A Winter Solstice Meditation
Updated: May 22

In the old days, winter solstice was a time of quietude, of firelight, of dreaming and storytelling. When trees lose their leaves, grasses turn brown and seeds germinate in the cold earth. All around us the season seems to reach a standstill — a point of repose. The energy of winter is that of going within. It's the fruitful darkness and silence out of which our soul's yearnings and new inspirations can eventually emerge. As we consciously link our awareness to nature's cycles, our understanding of our own personal growth cycles begin to deepen.
In centuries past our ancestors were a part of the natural world – there was little separation between the physical and the more than physical. Their seasonal rites – whether boisterous, solemn or both – were a chance to step into another reality, a sacred time radically different from the time of their daily routines. The sacred (or the more than physical) for them was a realm charged with power, a reality that transcended the merely human and one in which anything could happen.
Indigenous elders know the precise day of the winter solstice by a sun ray striking a certain mark on an east facing wall in the pueblo. Priests and chiefs then began secret rites in their underground ceremonial sites or kivas which often lasted as long as 16 days. Once ceremonialists were satisfied that they had successfully conducted the precise and elaborate rituals and they could assure the people that the pueblo and the world had been recreated, they emerged to initiate four days of public feasts and celebration.

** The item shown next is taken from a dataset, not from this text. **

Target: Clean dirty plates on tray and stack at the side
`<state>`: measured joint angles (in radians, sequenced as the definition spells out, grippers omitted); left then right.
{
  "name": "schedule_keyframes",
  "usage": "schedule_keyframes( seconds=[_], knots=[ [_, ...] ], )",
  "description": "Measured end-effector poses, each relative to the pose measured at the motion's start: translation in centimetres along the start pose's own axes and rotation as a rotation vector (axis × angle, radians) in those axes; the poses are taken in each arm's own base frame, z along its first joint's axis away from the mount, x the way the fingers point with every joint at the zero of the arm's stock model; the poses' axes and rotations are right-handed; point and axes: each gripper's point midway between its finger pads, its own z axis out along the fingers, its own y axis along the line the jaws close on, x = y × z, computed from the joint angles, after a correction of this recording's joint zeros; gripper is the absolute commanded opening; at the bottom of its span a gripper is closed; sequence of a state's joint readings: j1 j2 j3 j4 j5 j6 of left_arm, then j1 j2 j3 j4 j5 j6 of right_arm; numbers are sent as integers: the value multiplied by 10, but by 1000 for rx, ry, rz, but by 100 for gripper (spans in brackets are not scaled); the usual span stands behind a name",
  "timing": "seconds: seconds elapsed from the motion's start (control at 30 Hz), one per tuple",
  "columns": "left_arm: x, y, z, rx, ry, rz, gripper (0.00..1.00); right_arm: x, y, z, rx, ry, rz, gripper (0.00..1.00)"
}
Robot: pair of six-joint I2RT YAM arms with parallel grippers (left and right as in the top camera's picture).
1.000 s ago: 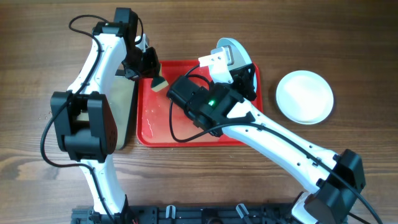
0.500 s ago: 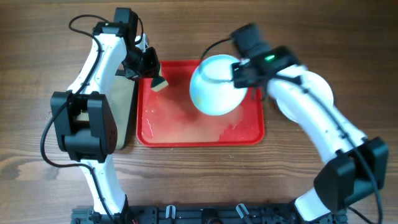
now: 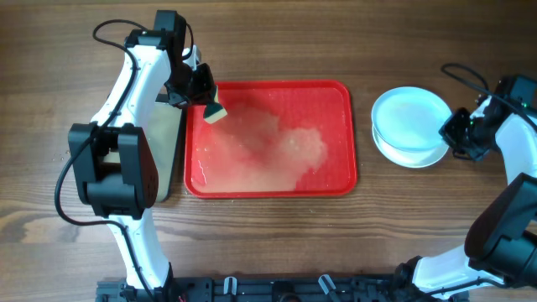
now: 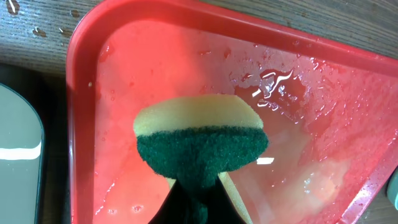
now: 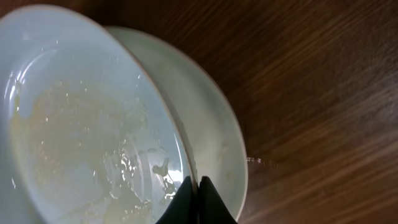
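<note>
Wooden table [image 3: 277,243]: brown top, its grain running left to right, filling the overhead view. A black rail [image 3: 252,290] lies along the near edge. Water droplets [image 4: 38,31] bead on the wood in the left wrist view. Lighting is even, with soft shadows.

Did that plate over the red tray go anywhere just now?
Yes. The plate moved right, clear of the red tray, and now lies over another plate; the right gripper grips its rim.

The plastic tray [image 3: 336,101] shines wet, plates [image 3: 409,126] glossy-smooth, sponge [image 4: 200,146] rough, table [image 3: 277,42] matt wood.
</note>
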<state>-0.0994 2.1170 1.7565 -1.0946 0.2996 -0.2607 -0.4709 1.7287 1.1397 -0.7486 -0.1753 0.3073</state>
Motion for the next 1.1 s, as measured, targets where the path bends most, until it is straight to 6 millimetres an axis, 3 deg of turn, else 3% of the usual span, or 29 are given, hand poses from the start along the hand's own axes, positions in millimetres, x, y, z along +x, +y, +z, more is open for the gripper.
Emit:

In those times, people were afraid that the nights would grow longer and darker and the sun would never return. Today, we are still often afraid of the dark, reluctant to be still and quiet. I believe that we need to embrace and nurture these qualities. From the dark recess of our being, the wellspring of our authenticity and the many gifts that we are given to share in the world flow.

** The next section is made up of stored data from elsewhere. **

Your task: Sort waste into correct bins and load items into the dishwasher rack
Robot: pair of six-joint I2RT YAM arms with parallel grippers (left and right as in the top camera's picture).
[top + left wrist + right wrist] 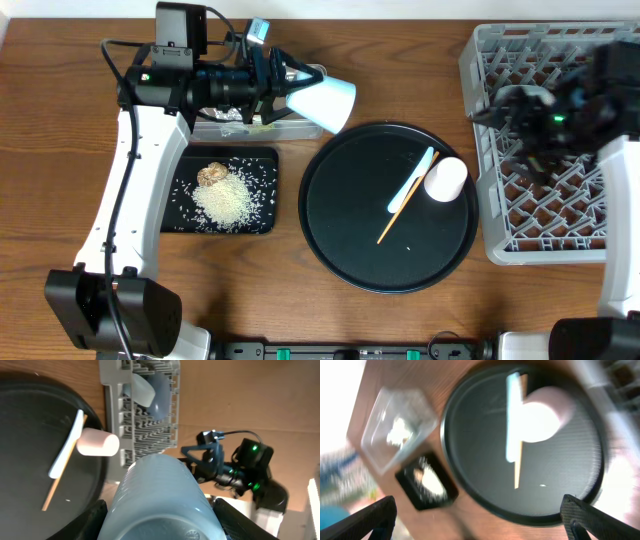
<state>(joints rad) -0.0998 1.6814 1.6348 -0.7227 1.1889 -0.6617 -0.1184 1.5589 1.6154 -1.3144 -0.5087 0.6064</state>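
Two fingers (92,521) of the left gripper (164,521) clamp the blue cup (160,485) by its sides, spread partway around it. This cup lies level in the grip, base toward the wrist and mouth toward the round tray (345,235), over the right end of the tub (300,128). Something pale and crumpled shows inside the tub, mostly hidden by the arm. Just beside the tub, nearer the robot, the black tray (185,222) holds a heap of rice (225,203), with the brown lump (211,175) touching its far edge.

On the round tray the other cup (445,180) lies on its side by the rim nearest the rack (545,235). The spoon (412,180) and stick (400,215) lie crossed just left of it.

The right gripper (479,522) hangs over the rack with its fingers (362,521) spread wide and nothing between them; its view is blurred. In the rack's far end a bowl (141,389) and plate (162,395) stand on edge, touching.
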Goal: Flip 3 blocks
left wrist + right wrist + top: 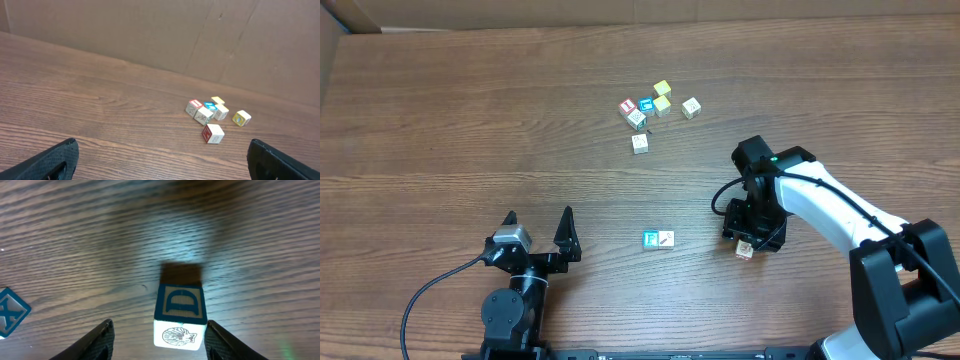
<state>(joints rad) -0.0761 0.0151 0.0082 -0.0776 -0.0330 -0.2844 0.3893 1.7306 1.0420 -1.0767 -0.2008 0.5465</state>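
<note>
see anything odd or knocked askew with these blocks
Nothing stands out: the D block rests flat inside the open right gripper, and the clustered cubes look whole.

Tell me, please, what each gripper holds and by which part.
Nothing is held. The left gripper is open and empty; the right gripper straddles a block, one finger clear of it.

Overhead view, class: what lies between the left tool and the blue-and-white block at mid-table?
Nothing: in the overhead view only bare table separates the left tool from the blue-and-white block.
</note>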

When we fear our own darkness, we cut ourselves off from an essential source of our own personal power. The key is not in letting darkness overwhelm our lives and our thoughts but in understanding that darkness can be one of the greatest catalysts for personal growth and transformation.
In the business of our daily life, and with all of the modern inventions that separate us from nature, we do not take time to enter – or even notice the changes in the natural world that signal a thinning of the veil that separates the physical from the more than physical.
The poet, David Whyte provides a lovely contemplation of winter and the blessing available to us during this season:

No one but me by the fire,
my hands burning
red in the palms while
the night wind carries
everything away outside.
All this petty worry
while the great cloak
of the sky grows dark
and intense
round every living thing.
What is precious
inside us does not
care to be known
by the mind
in ways that diminish
its presence.
What we strive for
in perfection
is not what turns us
into the lit angel
we desire,
what disturbs
and then nourishes
has everything
we need.
What we hate
in ourselves
is what we cannot know
in ourselves but
what is true to the pattern
does not need
to be explained.
Inside everyone
is a great shout of joy
waiting to be born.
Even with the summer
so far off
I feel it grown in me
now and ready
to arrive in the world.
All those years
listening to those
who had
nothing to say.
All those years
forgetting
how everything
has its own voice
to make
itself heard.
All those years
forgetting
how easily
you can belong
to everything
simply by listening.
And the slow
difficulty
of remembering
how everything
is born from
an opposite
and miraculous
otherness.
Silence and winter
has led me to that
otherness.
So let this winter
of listening
be enough
for the new life
I must call my own.
Let us be grateful for the wisdom winter brings in teaching us about the need for withdrawal as an essential part of renewal.
Blessings to you and yours this winter. May it be a time of discovery and self acceptance.